Here, we obtain high-resolution tomographic images for the Izu–Bonin slab from teleseismic double-difference (DD) tomographic inversions37,38 (see the Methods section) and present a structural framework that helps understand its deformation, its relationship to the tectonic history of the area and the anomalous nature of deep-focus seismicity. We resolve a tear in the slab, which can be approximated by a northward-dipping plane that splits the slab in the MTZ between 26.5° N and 28° N (500–670 km depth). North of the tear, the slab is folded in the MTZ, with the lower limb dipping shallowly to the west. We also image a zone of reduced P-wavespeed (Vp) at ~420 km depth in the slab above the fold hinge, which is apparently due to viscous dissipation within an incipient shear zone. To the south of the tear, the slab is completely overturned and lies inverted on the bottom of the MTZ. The imaged morphology of the Izu–Bonin slab indicates that it has a strongly non-Newtonian rheology throughout the upper mantle and transition zone. The 2015 Bonin earthquake occurred at the northernmost edge of the overturning slab, ~20–30 km from the slab–mantle wedge interface. Relatively low temperatures, high thermal gradients and high stresses may all have facilitated this large isolated earthquake.

Results

Seismic tomographic images for the Izu–Bonin slab

In contrast to conventional tomographic techniques, which rely heavily on a good distribution of regional stations not present above most oceanic subduction zone systems, teleseismic DD tomography minimises the misfit between observed and theoretical travel times between pairs of earthquakes by simultaneously relocating those earthquakes and adjusting local seismic wavespeeds. Because the ray paths from pairs of events mostly overlap outside the source region, DD tomography is particularly sensitive to the wavespeed structure close to seismically active areas. As a result, it produces clearer images of subduction zones throughout the upper mantle and yields more accurate relative earthquake locations. It is particularly suited to the Izu–Bonin subduction zone, which has a good distribution of seismicity from the surface to >500 km depth. If differential arrival times for event pairs are not constructed by the waveform cross-correlation technique, however, they may contain larger random errors due to differencing in absolute arrival times. Thus, outliers in arrival-time picks should be carefully rejected.

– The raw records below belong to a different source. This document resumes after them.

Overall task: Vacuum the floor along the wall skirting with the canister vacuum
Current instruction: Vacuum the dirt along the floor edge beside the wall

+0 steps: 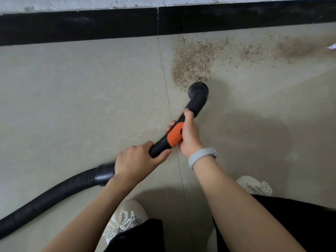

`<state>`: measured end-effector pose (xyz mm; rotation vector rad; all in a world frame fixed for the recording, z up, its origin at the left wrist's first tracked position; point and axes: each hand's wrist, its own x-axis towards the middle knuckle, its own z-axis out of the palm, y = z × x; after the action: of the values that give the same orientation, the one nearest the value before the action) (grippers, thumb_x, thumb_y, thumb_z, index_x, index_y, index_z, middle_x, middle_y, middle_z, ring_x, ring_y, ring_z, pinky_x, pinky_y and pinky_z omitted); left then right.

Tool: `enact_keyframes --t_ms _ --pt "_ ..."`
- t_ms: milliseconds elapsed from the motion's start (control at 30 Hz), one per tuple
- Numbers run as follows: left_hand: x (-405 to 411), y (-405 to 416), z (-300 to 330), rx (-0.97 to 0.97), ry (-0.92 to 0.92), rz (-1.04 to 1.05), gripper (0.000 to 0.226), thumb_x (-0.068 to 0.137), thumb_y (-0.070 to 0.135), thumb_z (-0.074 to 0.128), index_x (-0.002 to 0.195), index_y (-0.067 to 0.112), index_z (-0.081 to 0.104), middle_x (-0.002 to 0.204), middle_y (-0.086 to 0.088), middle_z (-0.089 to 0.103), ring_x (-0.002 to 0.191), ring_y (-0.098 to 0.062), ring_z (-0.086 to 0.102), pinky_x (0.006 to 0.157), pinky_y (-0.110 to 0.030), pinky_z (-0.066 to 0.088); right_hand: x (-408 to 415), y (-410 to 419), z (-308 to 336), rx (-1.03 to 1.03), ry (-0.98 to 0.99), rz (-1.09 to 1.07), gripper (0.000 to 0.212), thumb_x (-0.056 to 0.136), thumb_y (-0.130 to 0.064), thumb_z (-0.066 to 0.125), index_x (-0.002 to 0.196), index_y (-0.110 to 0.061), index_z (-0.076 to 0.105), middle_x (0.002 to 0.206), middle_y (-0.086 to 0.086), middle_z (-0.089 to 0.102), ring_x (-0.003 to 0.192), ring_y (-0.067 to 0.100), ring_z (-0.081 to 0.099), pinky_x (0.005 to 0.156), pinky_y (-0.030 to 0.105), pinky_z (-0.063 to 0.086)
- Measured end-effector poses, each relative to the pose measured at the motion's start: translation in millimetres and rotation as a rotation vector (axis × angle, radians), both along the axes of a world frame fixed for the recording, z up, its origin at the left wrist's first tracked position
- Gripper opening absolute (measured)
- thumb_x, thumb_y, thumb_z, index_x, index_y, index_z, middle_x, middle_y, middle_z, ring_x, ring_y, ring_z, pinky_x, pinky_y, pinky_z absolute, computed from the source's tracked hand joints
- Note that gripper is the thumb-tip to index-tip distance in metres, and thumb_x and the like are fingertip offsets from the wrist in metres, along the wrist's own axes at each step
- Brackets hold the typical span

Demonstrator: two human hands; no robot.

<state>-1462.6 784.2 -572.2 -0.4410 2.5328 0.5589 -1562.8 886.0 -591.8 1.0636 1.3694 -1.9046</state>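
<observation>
A black vacuum handle tube (195, 101) with an orange slider (175, 134) points at the floor, its round nozzle end (198, 89) at the near edge of a patch of brown sawdust-like dirt (192, 60). My right hand (188, 135) grips the tube at the orange part. Lower down, my left hand (135, 161) grips the tube just ahead of the cuff of the ribbed black hose (54, 194). The black skirting (78, 26) runs along the wall at the top. The canister is out of view.
Beige floor tiles (72, 106) with a grout line (170, 106) running toward me. More dirt (291, 48) spreads right along the skirting, with a white scrap (332, 46) at the right edge. My two pale shoes (127, 217) (254, 184) stand at the bottom.
</observation>
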Motion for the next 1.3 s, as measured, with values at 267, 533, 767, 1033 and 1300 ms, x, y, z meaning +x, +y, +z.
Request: enact_keyframes --t_ms 267,533,767,1033,1300 --pt "30.3 -28.5 2.0 -0.024 -0.031 0.201 0.046 0.078 0.069 0.044 0.067 0.024 0.045 0.065 0.003 0.059 0.07 -0.024 0.058 0.061 -0.031 0.039 21.2 -39.0 4.8 -0.036 -0.015 0.153 0.023 0.094 -0.029 0.047 0.082 -0.011 0.043 0.05 0.005 0.05 0.039 0.022 0.048 0.052 0.03 0.047" --pt "-31.8 14.0 -2.4 0.01 -0.026 -0.085 0.05 0.08 0.076 0.037 0.075 0.027 0.046 0.072 0.006 0.057 0.075 -0.021 0.06 0.064 -0.029 0.041 -18.6 23.2 2.1 0.016 0.0 -0.065 0.027 0.094 -0.031 0.047 0.081 -0.009 0.039 0.056 0.006 0.045 0.037 0.02 0.047 0.048 0.027 0.046" --pt "-51.7 17.0 -4.3 0.018 0.03 -0.087 0.05 0.08 0.076 0.036 0.081 0.028 0.049 0.074 0.006 0.058 0.073 -0.02 0.057 0.064 -0.029 0.041 -40.2 29.2 -0.1 0.007 0.01 -0.056 0.027 0.094 -0.034 0.047 0.084 -0.01 0.04 0.061 0.006 0.045 0.041 0.02 0.048 0.05 0.027 0.048" --pt "-29.5 -4.5 -5.0 -0.002 0.021 0.057 0.053 0.077 0.076 0.035 0.073 0.025 0.048 0.069 0.005 0.059 0.072 -0.021 0.06 0.063 -0.03 0.04 -31.4 -3.2 -0.8 -0.002 0.02 0.089 0.028 0.094 -0.034 0.046 0.082 -0.009 0.042 0.057 0.006 0.049 0.043 0.022 0.05 0.056 0.033 0.049" --pt "-11.9 -22.5 -1.0 -0.01 0.036 0.211 0.049 0.079 0.071 0.041 0.065 0.023 0.043 0.062 0.005 0.055 0.064 -0.02 0.055 0.059 -0.029 0.037 -24.8 -34.7 1.1 -0.019 -0.009 0.198 0.026 0.094 -0.032 0.047 0.085 -0.008 0.044 0.051 0.005 0.05 0.041 0.022 0.05 0.055 0.032 0.049"
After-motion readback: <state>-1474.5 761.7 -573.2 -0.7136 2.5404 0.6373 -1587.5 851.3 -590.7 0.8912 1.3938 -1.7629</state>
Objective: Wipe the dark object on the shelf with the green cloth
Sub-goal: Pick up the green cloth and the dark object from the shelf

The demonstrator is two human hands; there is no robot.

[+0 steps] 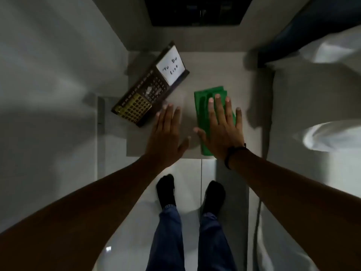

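Observation:
A dark flat board (150,87) with gold grid patterns and a white "To Do List" card lies tilted on the grey shelf (214,71), at its left side. A folded green cloth (203,102) lies flat on the shelf to the right of the board. My right hand (222,130) rests flat on the cloth with fingers spread, covering its lower right part. My left hand (166,137) is flat and open beside the cloth, its fingertips just short of the board's lower right edge, holding nothing.
A dark panel (197,10) sits at the back above the shelf. White bedding (322,94) lies to the right, a pale wall (48,75) to the left. My socked feet (166,190) stand on the glossy floor in front of the shelf.

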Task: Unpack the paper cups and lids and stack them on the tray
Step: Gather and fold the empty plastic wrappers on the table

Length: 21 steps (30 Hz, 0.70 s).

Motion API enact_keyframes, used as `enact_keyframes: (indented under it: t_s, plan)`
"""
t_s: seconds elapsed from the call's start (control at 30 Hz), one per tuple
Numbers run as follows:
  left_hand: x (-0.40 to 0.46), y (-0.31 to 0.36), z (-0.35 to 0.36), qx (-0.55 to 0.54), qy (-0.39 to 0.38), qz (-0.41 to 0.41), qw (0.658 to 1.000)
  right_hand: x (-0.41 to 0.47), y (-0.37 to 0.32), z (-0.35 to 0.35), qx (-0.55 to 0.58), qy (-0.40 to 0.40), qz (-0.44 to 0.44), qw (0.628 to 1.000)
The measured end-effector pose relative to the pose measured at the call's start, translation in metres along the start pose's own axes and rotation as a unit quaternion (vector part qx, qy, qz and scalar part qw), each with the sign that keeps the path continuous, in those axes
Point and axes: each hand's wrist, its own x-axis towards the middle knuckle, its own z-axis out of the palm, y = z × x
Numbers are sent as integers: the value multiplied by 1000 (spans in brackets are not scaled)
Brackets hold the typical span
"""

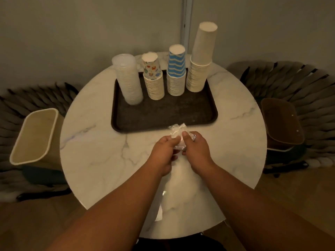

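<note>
Presently, head view, items as seen:

Counter (101, 145): round, white marble pattern, carrying all task items.

Tray (163, 115): dark, rectangular, on the far half of the counter. Its front half is bare.

Lid stack (127, 80): translucent, tall, at the tray's back left corner.

Patterned cup stack (153, 78): upside down, just right of the lids, top cup printed with small coloured figures.

Blue striped cup stack (176, 71): upside down, middle right of the tray, top cup with blue and white wavy bands.

Plain cup stack (201, 58): upside down, tallest, at the tray's back right.

Plastic wrapper (177, 132): clear, crumpled, held just in front of the tray's near edge; more clear film hangs below the hands toward the person.

Left hand (163, 151): fingers curled, thumb pressed on the wrapper, gripping it.

Right hand (194, 149): fingers curled, thumb on top of the wrapper, gripping it; the two hands nearly touch.

Beige bin (32, 134): left of the counter, standing on a chair.

Brown bin (281, 122): right of the counter, standing on a chair.
</note>
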Motion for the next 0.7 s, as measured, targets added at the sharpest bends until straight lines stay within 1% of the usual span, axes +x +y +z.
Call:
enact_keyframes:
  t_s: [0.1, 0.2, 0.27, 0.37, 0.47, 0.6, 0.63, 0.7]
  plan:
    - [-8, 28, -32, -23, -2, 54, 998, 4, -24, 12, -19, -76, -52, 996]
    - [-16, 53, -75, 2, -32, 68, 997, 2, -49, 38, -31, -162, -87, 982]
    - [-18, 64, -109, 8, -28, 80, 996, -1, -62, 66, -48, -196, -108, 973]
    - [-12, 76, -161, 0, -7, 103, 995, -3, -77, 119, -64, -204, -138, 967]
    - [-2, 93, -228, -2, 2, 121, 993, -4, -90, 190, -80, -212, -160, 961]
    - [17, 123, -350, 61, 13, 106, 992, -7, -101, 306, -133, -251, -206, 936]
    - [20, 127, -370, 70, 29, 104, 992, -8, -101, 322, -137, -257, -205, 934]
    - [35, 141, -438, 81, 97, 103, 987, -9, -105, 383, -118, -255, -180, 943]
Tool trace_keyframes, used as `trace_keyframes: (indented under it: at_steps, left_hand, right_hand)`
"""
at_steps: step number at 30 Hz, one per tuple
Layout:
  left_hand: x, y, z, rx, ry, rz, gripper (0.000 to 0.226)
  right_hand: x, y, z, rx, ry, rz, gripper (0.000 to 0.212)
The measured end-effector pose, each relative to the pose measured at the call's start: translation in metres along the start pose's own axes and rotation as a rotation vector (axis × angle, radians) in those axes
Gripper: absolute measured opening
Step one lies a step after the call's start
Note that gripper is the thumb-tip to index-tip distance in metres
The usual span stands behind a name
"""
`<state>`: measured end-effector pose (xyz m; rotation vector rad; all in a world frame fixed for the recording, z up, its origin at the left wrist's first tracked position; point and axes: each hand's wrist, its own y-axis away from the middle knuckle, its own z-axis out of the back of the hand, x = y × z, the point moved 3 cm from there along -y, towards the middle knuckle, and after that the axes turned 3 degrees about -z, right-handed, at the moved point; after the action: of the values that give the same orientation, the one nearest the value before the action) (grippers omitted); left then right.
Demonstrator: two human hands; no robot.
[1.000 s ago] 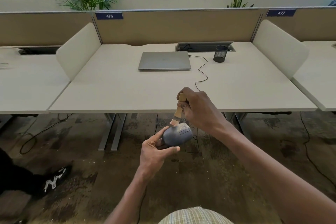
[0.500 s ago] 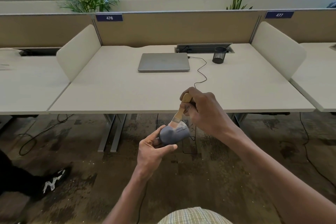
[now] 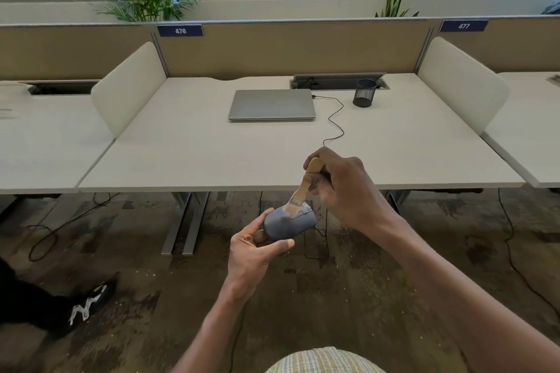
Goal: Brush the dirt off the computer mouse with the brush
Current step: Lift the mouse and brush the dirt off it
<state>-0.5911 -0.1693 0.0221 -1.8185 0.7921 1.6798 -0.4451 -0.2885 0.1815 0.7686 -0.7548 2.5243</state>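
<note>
1. Office desks and a stained floor frame us; we hold the computer mouse (image 3: 289,223) in the air, in front of the desk (image 3: 212,157) edge and above the floor.
2. Our left hand (image 3: 253,254) grips its near end, thumb and fingers curled round it.
3. Our right hand (image 3: 344,188) pinches the brush (image 3: 304,188) by its wooden handle, bristles touching the mouse's top (pale dust shows there).
4. Farther out on the desk lie a closed laptop (image 3: 271,104), a cable (image 3: 336,124) and a mesh cup (image 3: 365,93).
5. We judge the risk: pressing hard could twist the mouse out of our narrow hold, and loosened dirt may drop onto our lap.
</note>
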Motion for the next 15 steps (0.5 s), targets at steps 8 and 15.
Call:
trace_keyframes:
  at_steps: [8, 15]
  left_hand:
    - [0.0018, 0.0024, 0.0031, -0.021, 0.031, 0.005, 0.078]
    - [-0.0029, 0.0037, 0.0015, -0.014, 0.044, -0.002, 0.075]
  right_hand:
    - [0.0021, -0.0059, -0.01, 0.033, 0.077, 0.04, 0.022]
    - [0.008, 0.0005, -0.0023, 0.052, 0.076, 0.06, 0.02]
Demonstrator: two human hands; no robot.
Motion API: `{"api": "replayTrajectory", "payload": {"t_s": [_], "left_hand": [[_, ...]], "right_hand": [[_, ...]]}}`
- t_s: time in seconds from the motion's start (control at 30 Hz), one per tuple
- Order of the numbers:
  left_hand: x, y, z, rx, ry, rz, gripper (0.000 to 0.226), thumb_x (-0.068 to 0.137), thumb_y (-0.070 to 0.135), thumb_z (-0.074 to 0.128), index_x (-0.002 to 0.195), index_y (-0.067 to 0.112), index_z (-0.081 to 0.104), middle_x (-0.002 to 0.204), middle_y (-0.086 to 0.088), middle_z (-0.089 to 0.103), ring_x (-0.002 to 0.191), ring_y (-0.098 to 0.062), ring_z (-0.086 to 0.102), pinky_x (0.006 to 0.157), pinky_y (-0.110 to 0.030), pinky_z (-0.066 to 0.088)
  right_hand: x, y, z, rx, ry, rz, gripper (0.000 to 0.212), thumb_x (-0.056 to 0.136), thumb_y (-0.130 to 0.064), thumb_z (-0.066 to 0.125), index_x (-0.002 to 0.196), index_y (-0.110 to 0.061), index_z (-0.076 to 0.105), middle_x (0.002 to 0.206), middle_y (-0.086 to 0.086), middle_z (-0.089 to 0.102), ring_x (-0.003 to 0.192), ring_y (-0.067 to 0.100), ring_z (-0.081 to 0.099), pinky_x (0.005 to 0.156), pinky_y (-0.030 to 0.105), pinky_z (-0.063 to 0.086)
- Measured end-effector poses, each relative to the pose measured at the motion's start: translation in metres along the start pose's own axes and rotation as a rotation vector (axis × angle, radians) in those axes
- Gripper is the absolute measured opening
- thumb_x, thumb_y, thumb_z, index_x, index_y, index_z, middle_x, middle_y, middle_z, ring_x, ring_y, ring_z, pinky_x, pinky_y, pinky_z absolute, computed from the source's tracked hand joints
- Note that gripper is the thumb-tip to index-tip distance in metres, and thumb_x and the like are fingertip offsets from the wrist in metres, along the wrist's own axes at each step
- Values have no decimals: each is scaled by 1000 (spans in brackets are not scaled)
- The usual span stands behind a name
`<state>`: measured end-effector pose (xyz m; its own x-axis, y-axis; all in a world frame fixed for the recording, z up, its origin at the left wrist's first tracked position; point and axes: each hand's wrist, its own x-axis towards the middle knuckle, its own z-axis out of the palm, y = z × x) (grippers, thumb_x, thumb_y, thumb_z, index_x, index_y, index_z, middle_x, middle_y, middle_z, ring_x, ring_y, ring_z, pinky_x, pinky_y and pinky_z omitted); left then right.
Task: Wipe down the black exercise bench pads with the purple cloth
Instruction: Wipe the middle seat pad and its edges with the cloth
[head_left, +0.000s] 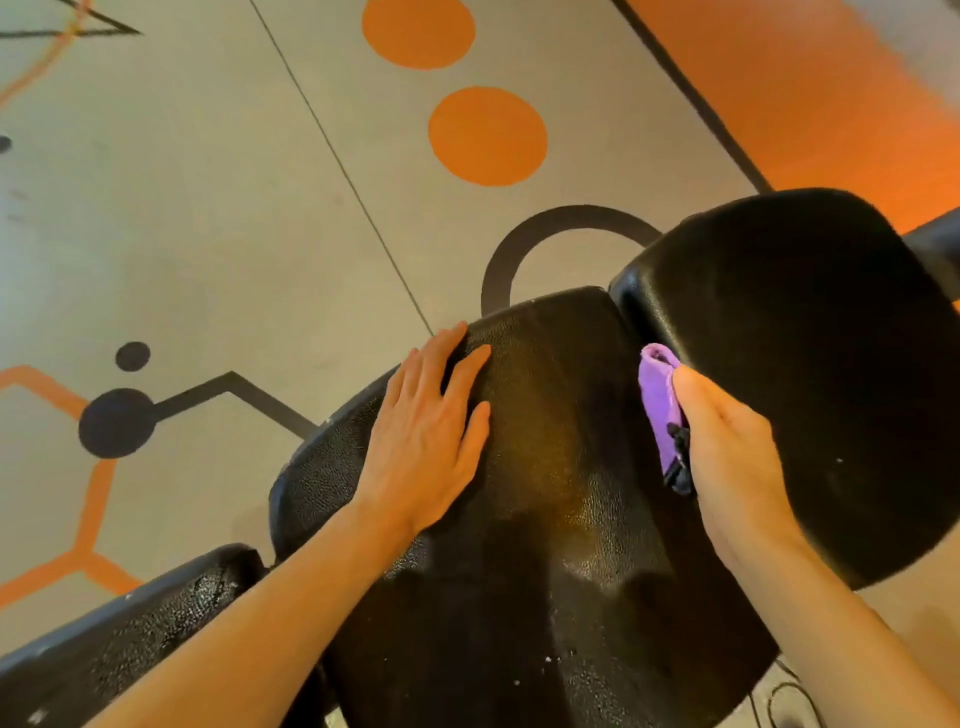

We assembled arrival-time data for earthquakes occurring in the Izu–Bonin region for the period of 1960–2008 from the Engdahl–van der Hilst–Buland (EHB) catalogue located by the single-event method of Engdahl et al.39. A DD tomographic model was constructed for Vp beneath the Izu–Bonin region, for which several cross sections are shown in Fig. 2. The spatial resolution is on the order of 30–40 km in longitude and depth and 100–200 km in latitude. Resolution tests show that the slab is robustly resolved by the data, but wavespeed amplitudes may be underestimated due to smoothing and damping regularisations applied to the DD tomographic system (see Supplementary Information). Our DD tomographic inversion also simultaneously relocates the 2015 Mw 7.9 Bonin earthquake at latitude 27.741°N, longitude 140.572°E and depth 679.9 km, which is deeper than the location (latitude 27.740°N, longitude 140.590°E and depth 667.2 km) given by Zhao et al.25, but with a similar epicentre. The restoration test shows that our location uncertainty in depth is about 1.4 km (see Supplementary Information).

Fig. 2
figure 2

Tomographic images of P-wavespeed and relocated earthquakes within the sections shown in Fig. 1. The shaded regions are associated with low model resolution, which is estimated by calculating the semblance values between the true and recovered checkerboard anomalies (see Supplementary Information). Note that in Sections d–f, the high-velocity anomaly appears to split in the mantle transition zone (MTZ). This is mainly due to the orientation of the slab tear. Sections d and e show parts of the slab on both sides of the inferred slab tear (see Figs. 1 and 3). Also shown are focal mechanisms and rupture planes for moderate-to-large earthquakes (Mw > 5.7) in the MTZ determined by directivity analysis in a previous study (Myhill and Warren43), rotated into the plane of section. The EXX codes represent the catalogue IDs in that study. The rupture planes for each earthquake (Myhill and Warren43; Ye et al.29) are highlighted in blue

In the north of the area (around 31.5°N; Fig. 2a), a continuous high Vp anomaly dips with an angle of 50° towards the west at intermediate depths (100–400 km). The Wadati–Benioff zone in this region is ~20 km thick, and is located close to the maximum wavespeed anomaly. At about 400 km depth, the dip of the high-wavespeed anomaly decreases to 20–30°. Further south (Fig. 2b, c), the dip of the high-wavespeed anomaly increases at intermediate depths and decreases in the MTZ, in agreement with previous studies13. At 28°N, the high-wavespeed anomaly abruptly bends through 80° to lie almost horizontally in the MTZ. The deepest relocated outboard earthquakes along this section have depths of about 540 km. At about 27°N (Fig. 2d), the flat-lying high-wavespeed layer becomes less prominent at the western end of the section, and a stubby high-wavespeed anomaly appears below the bend in the Wadati–Benioff zone. In Fig. 2e, the flat-lying anomaly to the west becomes even shorter, and the wavespeed anomaly to the east becomes longer and merges with the shallower anomaly. Finally, in Fig. 2f, a high-wavespeed anomaly dips almost vertically from 200- to 500 km depth and then overturns towards the east to lie flat at the base of the MTZ.

Discussion

Although the slab appears to be stagnant in the MTZ in the study region, it is possible that a small fraction of the slab in the north of the study region may penetrate through the 660-km interface, as indicated by relatively well-resolved high-wavespeed anomalies below 660 km in sections AA’ and BB’ (Fig. 2). To the east of the main Wadati–Benioff zone, there exists a high-wavespeed zone at depths from 0 to 400 km that dips away from the slab. The resolution tests (see Supplementary Information) show that at depths from 0 to 200–400 km around the eastern edge of the study region where the high-wavespeed anomaly is located, the model is not well resolved due to poor angular coverage of ray paths. Therefore, it is likely that the high-wavespeed anomaly at the edge of the model is not robust, and no further interpretation is attempted here.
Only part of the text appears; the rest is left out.